Whether you’re an experienced income property investor or beginner, you must develop proficiency for measuring such basics as rates of return, cash flows, and estimates of value. Otherwise you’re just guessing as to whether a specific property is profitable, meet your investment objectives, and at the end of the day will make you money.

Understand that the prudent investor always seeks a return on investment. It’s not an emotional matter (physical aspects of the rental property are secondary). Real estate investing concerns buying the property’s anticipated economic benefits called the income stream. Therefore you must be able to examine revenue streams along with expenses, net operating income, and cash flows carefully with some serious number crunching before you make a purchase.

2) Do Not Neglect the Price

It seems unnecessary to warn investors not to over pay for income property because it’s difficult to conceive that any reasonable person would pay more for real estate than fair market value—but they do, perhaps not knowingly, but by default.

Investors that buy income property based on emotion, for instance, or because they are told that it’s a good buy (without credible data to substantiate the claim), always run the risk of paying too much for rental property.

Before you invest, you must always research the fair market value in a given market area for the type of investment property you’re interested in beforehand and then base your offer accordingly. At the very least, do a comparable sold survey. You need to know the price per unit and capitalization rate comparable rental properties recently sold so you don’t get caught up in sentiment and sales hype.

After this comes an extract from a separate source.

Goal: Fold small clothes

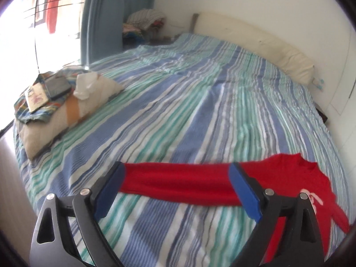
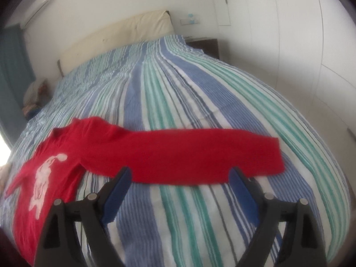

3) Do Not Neglect a Tendency to Accept Unrealistic Expectations

A tendency to accept, or unwittingly fabricate, high and unrealistic expectations surrounding the potential benefits of a rental property commonly occurs in real estate investing when investors become more anxious to make an investment than they are to make a good investment.

When considering an income property with low rents, for example, don’t jump to the conclusion that you can raise the rents and still maintain an occupancy level able to produce the income stream you are counting on (at least not overnight). Furthermore, look for underlying reasons why the rents are low and only afterward, base your rent estimates on comparable income properties in the surrounding area.

Also, don’t count on a bump in property value based on what the local planning department tells you without thoroughly researching it. Rezoning a property, for instance, generally requires a favorable vote from agencies other than the planning department such as traffic control and the fire department.

Here’s the bottom line.

If you want to succeed at real estate investing, always do your homework. Bear in mind that that one-in-a-million investment opportunities to purchase a rental property guaranteed to make money is going to happen to the next real estate investor, not to you. So remain diligent.